That’s the education side of making sure nonprofits have the information they need to be efficient and effective, but we also do quite a bit of work in advocacy. That’s around making sure that the voice of the nonprofit sector is at the table. As we’ve already talked about, nonprofits are filling a very important role in the success of our Maine communities, and to that end nonprofits really need to be at the decision-making table when a community is figuring out the steps that it wants to take to rectify issues, or take advantage of opportunities.

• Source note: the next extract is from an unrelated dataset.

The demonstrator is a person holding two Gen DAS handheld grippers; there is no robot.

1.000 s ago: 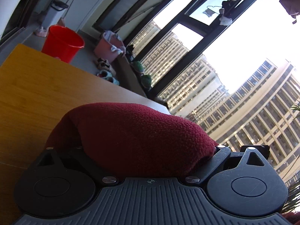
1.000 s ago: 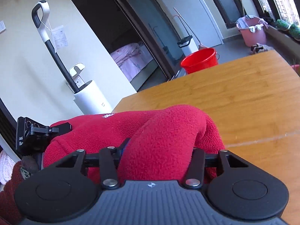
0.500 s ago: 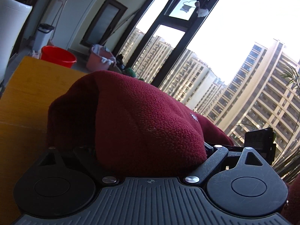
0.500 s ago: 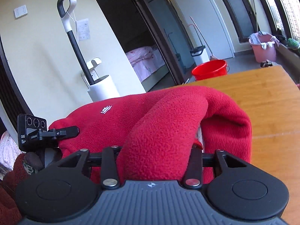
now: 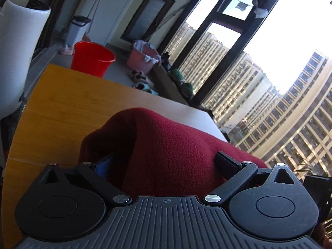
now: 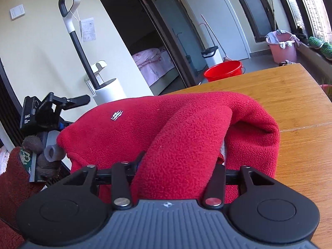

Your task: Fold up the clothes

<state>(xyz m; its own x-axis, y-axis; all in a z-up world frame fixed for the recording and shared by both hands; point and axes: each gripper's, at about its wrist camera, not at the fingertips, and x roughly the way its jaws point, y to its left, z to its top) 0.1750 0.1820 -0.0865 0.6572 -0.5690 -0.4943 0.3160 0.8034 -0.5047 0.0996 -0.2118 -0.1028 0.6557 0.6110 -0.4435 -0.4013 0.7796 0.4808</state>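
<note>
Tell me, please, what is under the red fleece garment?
Under the red fleece garment lies the wooden table; bare wood shows beside it. Both grippers' fingers go under its folds, so the fingertips are covered. Whether anything else lies beneath cannot be seen.

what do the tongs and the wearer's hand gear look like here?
Both tongs match: ribbed dark grey body, black linkage arms with silver pivot screws, two round black discs. The left tongs carry a black box marked DAS. The left hand wears a dark knit glove and maroon fleece sleeve.

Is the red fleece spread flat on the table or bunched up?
Bunched up: the red fleece humps in thick doubled rolls above the wooden table.
</note>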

We feel responsible for making sure that people outside the nonprofit sector understand who nonprofits are, understand the impact that they are making, and facilitate the opportunities for nonprofits to work more closely with their community partners to support Maine nonprofits.

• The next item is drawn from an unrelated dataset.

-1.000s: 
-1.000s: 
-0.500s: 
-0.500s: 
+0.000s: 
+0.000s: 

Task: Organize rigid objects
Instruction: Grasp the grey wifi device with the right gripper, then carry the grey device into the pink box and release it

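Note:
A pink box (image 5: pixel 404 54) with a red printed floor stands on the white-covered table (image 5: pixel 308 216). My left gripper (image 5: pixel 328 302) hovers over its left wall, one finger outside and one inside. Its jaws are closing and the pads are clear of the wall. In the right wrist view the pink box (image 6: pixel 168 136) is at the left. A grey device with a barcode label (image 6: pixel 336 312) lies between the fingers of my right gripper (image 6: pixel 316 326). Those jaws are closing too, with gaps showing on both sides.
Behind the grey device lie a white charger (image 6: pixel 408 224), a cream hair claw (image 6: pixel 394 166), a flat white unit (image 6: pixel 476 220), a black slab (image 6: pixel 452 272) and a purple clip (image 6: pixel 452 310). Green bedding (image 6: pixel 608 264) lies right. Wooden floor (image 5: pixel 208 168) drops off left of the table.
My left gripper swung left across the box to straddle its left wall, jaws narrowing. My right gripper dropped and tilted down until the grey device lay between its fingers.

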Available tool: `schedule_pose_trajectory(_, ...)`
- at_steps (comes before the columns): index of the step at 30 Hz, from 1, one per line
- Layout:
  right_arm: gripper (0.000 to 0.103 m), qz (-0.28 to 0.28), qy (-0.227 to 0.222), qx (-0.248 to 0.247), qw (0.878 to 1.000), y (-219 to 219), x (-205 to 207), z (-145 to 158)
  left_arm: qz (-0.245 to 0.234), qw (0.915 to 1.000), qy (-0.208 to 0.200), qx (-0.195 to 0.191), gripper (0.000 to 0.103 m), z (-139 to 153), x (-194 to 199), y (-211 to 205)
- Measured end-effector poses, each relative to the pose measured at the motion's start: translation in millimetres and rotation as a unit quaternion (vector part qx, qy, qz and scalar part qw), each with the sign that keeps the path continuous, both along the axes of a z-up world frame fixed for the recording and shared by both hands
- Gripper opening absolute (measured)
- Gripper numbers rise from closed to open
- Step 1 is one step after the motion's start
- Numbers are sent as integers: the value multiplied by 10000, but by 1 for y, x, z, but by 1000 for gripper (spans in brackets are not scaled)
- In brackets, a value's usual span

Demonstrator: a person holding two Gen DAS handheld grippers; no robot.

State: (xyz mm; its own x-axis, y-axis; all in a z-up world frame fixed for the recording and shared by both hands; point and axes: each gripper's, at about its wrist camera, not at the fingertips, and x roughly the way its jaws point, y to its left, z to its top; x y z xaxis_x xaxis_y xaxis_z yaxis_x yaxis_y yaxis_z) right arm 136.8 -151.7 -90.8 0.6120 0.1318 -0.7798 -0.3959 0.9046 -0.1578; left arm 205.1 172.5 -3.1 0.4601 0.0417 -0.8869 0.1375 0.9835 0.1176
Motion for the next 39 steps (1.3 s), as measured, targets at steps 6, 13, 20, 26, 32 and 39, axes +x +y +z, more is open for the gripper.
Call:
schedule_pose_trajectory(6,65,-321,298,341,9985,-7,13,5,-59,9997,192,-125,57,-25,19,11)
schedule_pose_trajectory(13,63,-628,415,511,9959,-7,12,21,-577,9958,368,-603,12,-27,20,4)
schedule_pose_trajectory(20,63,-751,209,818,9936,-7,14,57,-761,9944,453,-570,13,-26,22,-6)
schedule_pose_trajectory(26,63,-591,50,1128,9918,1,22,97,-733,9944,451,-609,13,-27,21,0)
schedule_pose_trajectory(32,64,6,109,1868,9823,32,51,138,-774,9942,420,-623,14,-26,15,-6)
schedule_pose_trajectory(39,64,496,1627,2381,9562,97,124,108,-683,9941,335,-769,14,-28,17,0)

Dr. Lisa B.: You’ve been doing this particular job for about a year and a half, and that’s enough time to know what you know, and know what you’d like to know. What are some of the things that you’ve learned that you are surprised by? What are some of the things that you’d like to keep trying to figure out?

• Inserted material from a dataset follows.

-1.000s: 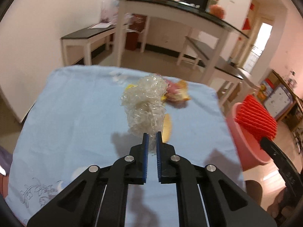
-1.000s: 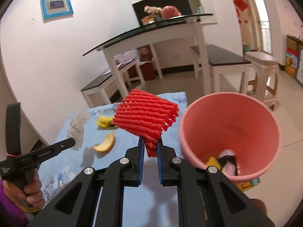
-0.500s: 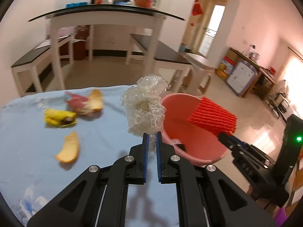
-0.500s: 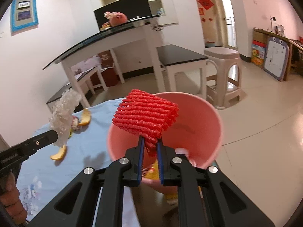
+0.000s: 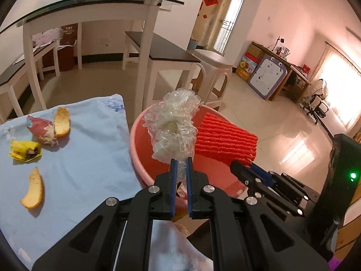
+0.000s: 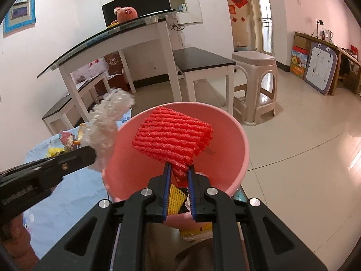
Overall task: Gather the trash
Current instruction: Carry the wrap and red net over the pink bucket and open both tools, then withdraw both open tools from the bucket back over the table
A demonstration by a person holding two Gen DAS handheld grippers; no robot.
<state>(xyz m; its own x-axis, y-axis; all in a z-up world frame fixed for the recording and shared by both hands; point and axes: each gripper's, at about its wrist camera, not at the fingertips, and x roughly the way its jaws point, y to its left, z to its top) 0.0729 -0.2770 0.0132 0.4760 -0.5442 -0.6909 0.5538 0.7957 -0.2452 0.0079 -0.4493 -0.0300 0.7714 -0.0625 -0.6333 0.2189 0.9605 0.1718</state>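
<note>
Both tools hold trash over our bin (image 6: 239, 135): left tool (image 5: 180, 164) grips plastic (image 5: 173, 126), right tool (image 6: 178, 169) foam net (image 6: 173, 135); four scraps (image 5: 33, 188) remain on the desk (image 5: 90, 158).

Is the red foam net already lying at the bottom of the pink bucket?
No, the red foam net hangs above the pink bucket, pinched in the right tongs.

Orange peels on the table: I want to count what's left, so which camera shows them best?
The left wrist view: two orange peels lie in plain sight on the blue tablecloth. In the right wrist view the bubble wrap and left hand-held gripper hide most of them.
</note>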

Jennifer H.: That’s a great question, I think in the first year and a half in this job, I think what I’ve learned the most is really mostly about me. That sounds really self-centered, but one of the things that we try to emphasize at the Maine Association of Nonprofits is the need for Maine to have leaders who are prepared to work collaboratively, transparently, with integrity, in a collective fashion, that moves Maine forward.
I have had the opportunity, because our Association places so much emphasis on providing nonprofit leaders with the awareness, the self-awareness of what they bring to the table, the type of leadership skills and attributes that they bring to the table. I have learned a lot about my own leadership style, and the things that I think are the qualities and the attributes that I think I can add to our community, add to the state.
This has been really helpful for me, it’s a little bit like you’ve got to understand yourself before you can really start to understand other people. The second part of your question is what more do you want to learn? I’m really excited about following this path a little bit. You may have heard recently that the Maine Association of Nonprofits has adopted a new program from the organization Lift360, a program called Emerging Leaders.
It’s for younger people, younger professionals who are interested in supporting nonprofits to go through a program by which they learn how to serve on a nonprofit board. They will learn a little bit about themselves as leaders, and how they can contribute. I’m really excited about this opportunity, Lift did a great job of getting the program started, and has run it successfully for several years. We are excited now about building on that foundation, and potentially moving it to other parts of the state.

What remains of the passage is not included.